__Try it__
Restate word for word the lines that begin the listing and end with the line holding "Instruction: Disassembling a".
Listed entries START
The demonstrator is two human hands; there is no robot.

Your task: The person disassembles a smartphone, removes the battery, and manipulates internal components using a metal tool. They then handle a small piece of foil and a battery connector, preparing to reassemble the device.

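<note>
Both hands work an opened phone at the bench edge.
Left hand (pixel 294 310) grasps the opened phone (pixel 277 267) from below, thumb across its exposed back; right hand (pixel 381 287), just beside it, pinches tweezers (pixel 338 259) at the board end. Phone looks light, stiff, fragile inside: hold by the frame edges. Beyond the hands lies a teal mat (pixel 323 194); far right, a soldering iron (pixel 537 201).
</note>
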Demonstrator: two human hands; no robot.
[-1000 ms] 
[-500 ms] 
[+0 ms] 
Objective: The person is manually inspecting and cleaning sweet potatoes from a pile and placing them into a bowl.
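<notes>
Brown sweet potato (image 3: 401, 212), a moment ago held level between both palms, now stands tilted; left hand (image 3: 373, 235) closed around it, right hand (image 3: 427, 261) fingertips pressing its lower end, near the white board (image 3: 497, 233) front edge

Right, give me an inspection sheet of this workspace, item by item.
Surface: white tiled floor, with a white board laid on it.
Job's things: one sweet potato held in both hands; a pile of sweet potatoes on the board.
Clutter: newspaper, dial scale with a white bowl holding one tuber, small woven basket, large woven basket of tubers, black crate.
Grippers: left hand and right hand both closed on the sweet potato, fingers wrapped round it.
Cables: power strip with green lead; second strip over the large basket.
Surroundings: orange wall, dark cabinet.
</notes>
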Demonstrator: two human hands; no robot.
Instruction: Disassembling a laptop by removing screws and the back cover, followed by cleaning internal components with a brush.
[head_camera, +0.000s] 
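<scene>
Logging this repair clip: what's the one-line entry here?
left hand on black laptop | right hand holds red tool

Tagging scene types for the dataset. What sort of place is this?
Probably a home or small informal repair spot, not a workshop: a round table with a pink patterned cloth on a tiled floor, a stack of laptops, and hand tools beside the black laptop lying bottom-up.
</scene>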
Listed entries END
__Exercise output__
The demonstrator is two human hands; there is no robot.

Your task: The person disassembles a smartphone, removes the battery, and manipulates internal components using a metal tool. They then handle a small piece of foil and a battery connector, preparing to reassemble the device.

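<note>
Both hands work an opened phone at the bench edge.
Left hand (pixel 294 310) grasps the opened phone (pixel 277 267) from below, thumb across its exposed back; right hand (pixel 381 287), just beside it, pinches tweezers (pixel 338 259) at the board end. Phone looks light, stiff, fragile inside: hold by the frame edges. Beyond the hands lies a teal mat (pixel 323 194); far right, a soldering iron (pixel 537 201).
</note>
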Demonstrator: two human hands; no robot.
[-1000 ms] 
[-500 ms] 
[+0 ms] 
Objective: The person is manually inspecting and cleaning sweet potatoes from a pile and placing them into a bowl.
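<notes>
Brown sweet potato (image 3: 401, 212), a moment ago held level between both palms, now stands tilted; left hand (image 3: 373, 235) closed around it, right hand (image 3: 427, 261) fingertips pressing its lower end, near the white board (image 3: 497, 233) front edge

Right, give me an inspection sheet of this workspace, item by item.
Surface: white tiled floor, with a white board laid on it.
Job's things: one sweet potato held in both hands; a pile of sweet potatoes on the board.
Clutter: newspaper, dial scale with a white bowl holding one tuber, small woven basket, large woven basket of tubers, black crate.
Grippers: left hand and right hand both closed on the sweet potato, fingers wrapped round it.
Cables: power strip with green lead; second strip over the large basket.
Surroundings: orange wall, dark cabinet.
</notes>
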Demonstrator: two human hands; no robot.
Instruction: Disassembling a laptop by removing screws and the back cover, followed by cleaning internal components with a brush.

What the exercise asked for is complete.